POR LAUTARO MURIALDO

En esta era donde las ferias se han puesto de moda, sobre todo esas en las que un músico, un actor va y consigue esa campera que lo destaque arriba del escenario mientras come un pancho, en un moderno food truck, estacionado sobre la costa del río Paraná. aquí en la periferia de Rosario el escenario es bastante distinto. 

Mañana de miércoles: al playón de Rouillón y Maradona, en el sudoeste de la ciudad, empiezan a llegar los feriantes, humildes vecinos que colocan lo poco o mucho que tienen para ofrecer. Ahí nomás, sobre el asfalto y en derredor del tanque de agua. Muchos ni siquiera disponen de un tablón para exhibir sus cosas a la venta. Este mercado popular a cielo abierto es un clásico ya. Generalmente, abre los fines de semana. Pero en las últimas semanas, a medida que la crisis muerde más fuerte, los feriantes decidieron agregarle el miércoles para tener un día más para intentar ganarse el pan, solo lo justo para el día. Y a veces ni eso, como quedó reflejado en la primera entrega de esta nota

En este arrabal alejado del centro, donde el Estado primero se manifiesta en forma policial, y donde los servicios públicos escasean o defraudan, existe una comunidad que se sostiene a través de la compra y venta de artículos que muchas veces se consiguen por donaciones, por cosas que ya no tenían uso en sus propias casas o por lo que lograron juntar en el cartoneo diario.

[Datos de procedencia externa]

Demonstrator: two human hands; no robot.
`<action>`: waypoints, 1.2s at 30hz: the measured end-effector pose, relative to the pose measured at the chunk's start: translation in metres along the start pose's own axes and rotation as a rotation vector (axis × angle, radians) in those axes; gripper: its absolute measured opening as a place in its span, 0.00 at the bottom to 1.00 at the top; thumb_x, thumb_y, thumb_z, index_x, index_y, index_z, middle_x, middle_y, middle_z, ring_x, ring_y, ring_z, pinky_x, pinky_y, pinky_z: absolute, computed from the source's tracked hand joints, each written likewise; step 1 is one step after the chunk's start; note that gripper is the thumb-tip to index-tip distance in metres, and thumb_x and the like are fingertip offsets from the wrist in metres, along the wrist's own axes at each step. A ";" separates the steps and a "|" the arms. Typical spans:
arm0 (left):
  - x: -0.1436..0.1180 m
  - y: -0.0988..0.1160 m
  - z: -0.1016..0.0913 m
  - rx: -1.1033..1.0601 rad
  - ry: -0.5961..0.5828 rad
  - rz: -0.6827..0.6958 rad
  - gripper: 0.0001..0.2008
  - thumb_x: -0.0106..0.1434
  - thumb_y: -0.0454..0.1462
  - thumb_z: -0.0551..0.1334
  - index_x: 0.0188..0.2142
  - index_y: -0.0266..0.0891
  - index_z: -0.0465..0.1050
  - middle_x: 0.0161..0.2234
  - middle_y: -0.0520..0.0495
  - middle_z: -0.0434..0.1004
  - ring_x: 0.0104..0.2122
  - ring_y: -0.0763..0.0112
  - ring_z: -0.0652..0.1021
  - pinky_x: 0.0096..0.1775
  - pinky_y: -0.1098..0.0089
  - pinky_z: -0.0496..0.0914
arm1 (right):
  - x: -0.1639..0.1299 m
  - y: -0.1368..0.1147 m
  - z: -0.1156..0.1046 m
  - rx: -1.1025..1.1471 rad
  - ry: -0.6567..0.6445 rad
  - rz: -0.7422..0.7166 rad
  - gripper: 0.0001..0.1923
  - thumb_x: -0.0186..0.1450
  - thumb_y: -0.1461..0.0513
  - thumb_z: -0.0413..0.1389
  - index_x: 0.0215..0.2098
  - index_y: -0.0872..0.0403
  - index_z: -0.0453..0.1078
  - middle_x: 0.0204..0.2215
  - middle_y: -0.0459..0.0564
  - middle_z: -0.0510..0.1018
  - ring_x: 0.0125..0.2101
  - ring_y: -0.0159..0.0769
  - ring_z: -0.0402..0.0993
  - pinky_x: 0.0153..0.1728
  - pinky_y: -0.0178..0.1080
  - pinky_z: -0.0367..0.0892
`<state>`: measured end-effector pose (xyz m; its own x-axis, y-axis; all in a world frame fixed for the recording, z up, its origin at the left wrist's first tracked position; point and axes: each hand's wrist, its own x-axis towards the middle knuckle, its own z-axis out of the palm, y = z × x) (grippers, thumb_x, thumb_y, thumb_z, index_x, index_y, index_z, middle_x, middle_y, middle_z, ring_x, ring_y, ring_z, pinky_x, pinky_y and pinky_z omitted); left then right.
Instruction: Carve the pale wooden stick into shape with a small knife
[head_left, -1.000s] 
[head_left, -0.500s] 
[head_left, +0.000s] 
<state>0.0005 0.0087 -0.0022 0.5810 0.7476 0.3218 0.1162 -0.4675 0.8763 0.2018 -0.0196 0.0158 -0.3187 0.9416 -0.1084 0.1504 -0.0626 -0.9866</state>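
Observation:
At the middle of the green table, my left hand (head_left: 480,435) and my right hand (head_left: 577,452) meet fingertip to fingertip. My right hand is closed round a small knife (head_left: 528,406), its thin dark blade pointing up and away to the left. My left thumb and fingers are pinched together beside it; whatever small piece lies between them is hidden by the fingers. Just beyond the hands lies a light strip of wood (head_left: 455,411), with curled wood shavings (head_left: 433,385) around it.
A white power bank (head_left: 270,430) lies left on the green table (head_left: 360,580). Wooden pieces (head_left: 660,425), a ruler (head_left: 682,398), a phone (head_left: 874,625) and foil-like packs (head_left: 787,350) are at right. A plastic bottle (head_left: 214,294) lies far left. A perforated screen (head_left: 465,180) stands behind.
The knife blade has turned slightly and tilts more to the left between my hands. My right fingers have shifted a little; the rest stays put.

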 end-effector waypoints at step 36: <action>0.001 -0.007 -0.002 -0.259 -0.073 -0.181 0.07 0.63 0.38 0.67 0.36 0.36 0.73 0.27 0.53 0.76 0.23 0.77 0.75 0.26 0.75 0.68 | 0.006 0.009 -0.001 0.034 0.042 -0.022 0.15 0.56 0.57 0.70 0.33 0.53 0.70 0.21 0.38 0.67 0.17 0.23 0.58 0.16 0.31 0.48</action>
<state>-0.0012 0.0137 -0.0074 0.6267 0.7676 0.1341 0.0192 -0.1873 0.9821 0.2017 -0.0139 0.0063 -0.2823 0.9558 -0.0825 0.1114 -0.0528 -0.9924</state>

Mary Cáceres, referente del lugar, cuenta cómo la feria ha ido prosperando con el correr de los años. Y al contarlo, connota que lo que también ha progresado aquí es la pobreza, la vulnerabilidad económica y social. 

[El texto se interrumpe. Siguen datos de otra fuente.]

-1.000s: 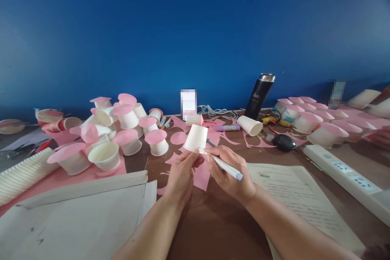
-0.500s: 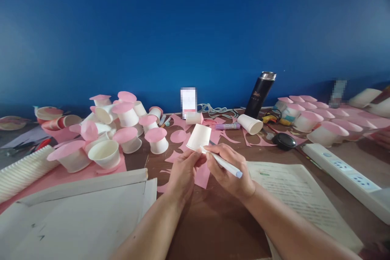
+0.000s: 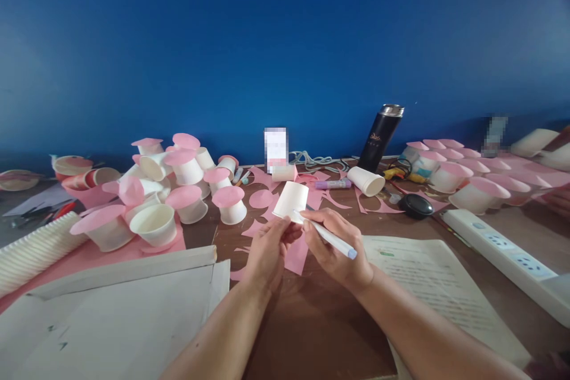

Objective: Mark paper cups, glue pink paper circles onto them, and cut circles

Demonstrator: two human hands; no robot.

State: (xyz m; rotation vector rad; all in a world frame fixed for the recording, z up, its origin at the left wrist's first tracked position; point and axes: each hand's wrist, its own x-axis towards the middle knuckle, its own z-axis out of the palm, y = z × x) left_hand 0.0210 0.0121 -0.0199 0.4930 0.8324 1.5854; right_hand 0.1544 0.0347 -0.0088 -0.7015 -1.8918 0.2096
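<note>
gripping an upturned paper cup (image 3: 291, 199) by its rim, the left hand (image 3: 267, 249) has barely shifted since a second ago; the right hand (image 3: 333, 249), fingers pinched on a white pen (image 3: 327, 237), keeps its tip there. at 11 o'clock, pink-topped cups (image 3: 178, 190); at 1 o'clock, a black flask (image 3: 379, 139).

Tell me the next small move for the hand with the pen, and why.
Probably run the pen a short way along the paper cup edge. The right hand holds the pen with its tip at the cup's lower rim, while the left hand pinches that upturned cup over a pink paper piece. What mark it makes is too small to tell.
</note>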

Mary Cáceres, una de las impulsoras del espacio, también cocina para los y las feriantes.

“Agregamos un día más por la situación económica que estamos viviendo, la estamos pasando mal, la feria de los miércoles es la de la gente más humilde, la que más necesita, venimos a hacer unos mangos para comer y así buscar el pan para hoy”, relató en diálogo con RosarioPlus. Actualmente, están manejando la posibilidad de sumar otra jornada, con la cual ya serían cuatro en la semana.

La feria arrancó con 20 puestos y ahora cuenta más de 65. Detrás de cada uno hay una familia que se la rebusca vendiendo. Y no siempre. Es que también muchos perciben que las ventas bajan cada vez más. “Estamos en un momento muy similar a la crisis del 2001, de hecho si la gente que viene no tiene dinero, estamos abiertos al trueque”.

Los precios son accesibles: una ropa de bebé se puede conseguir por $500 y un par de zapatillas por $1000. Pero no solo son los precios lo que seduce a los compradores, sino también la cercanía con los barrios más humildes. Hoy es caro hasta tomarse un colectivo para ir y volver del centro.

Mary se siente la madre de todos los feriantes, por eso cocina para ellos todos los miércoles. Lo demostró ese mediodía de sol en el barrio donde se asienta la comunidad toba más grande de la ciudad, mientras sacaba del aceite hirviente unas torrejas de acelga, luego acompañadas con queso y arroz. Ella cuenta con orgullo cómo lograron construir dos baños e instalar el agua para que las instalaciones sean más aptas para tanta actividad. 

En tiempos de crisis los más humildes son los primeros que entendieron que su supervivencia depende del esfuerzo de todos los vecinos, que nadie se salva solo, como dicen varios aquí. Si no fuera por su organización, la feria no existiría. 

Así luce el playón cuando la feria empieza a tomar forma.

Cuando perciben que hay un periodista de visita, algunos quieren que quede claro que no son como suelen mirarlos desde el centro. Y no tanto, la discriminación en los barrios también está a la orden del día. 

Muchas veces se replica que el pobre es pobre porque quiere, que son vagos, pero cuando se camina por estos espacios la realidad golpea de frente y uno puede ver cómo en realidad son estos excluídos los que más quieren un trabajo en condiciones dignas, pero como ese trabajo no llega, no queda otra que remangarse y ser creativo hasta que lleguen tiempos mejores.